■ ACTIVITY ■
All of the data, from the first line to the last, should be reproduced without alteration.

===== DATA EXCERPT

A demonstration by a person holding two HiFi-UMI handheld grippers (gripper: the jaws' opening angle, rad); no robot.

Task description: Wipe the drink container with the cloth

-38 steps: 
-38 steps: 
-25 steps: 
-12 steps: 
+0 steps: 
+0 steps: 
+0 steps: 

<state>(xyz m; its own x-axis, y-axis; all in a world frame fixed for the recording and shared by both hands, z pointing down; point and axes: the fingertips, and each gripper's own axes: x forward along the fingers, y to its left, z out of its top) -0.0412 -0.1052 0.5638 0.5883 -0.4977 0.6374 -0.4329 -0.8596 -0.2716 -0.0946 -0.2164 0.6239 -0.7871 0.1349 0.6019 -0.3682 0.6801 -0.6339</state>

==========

■ ANSWER BOX ■
A demonstration by a person holding two HiFi-UMI handheld grippers (gripper: the jaws' opening angle, rad); no robot.

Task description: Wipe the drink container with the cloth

-38 steps: 
-38 steps: 
-25 steps: 
-12 steps: 
+0 steps: 
+0 steps: 
+0 steps: 

<state>(xyz m; its own x-axis, y-axis; all in a world frame fixed for the recording and shared by both hands, z pointing down; point and axes: the fingertips, and each gripper's own axes: x forward along the fingers, y to its left, z out of its top) -0.0412 -0.1052 0.5638 0.5883 -0.4977 0.6374 -0.4329 -0.8596 -0.2716 -0.0946 -0.2164 0.6239 -0.7871 0.1349 0.6019 -0.3682 0.6801 -0.6339</state>

Nothing else belongs in this output.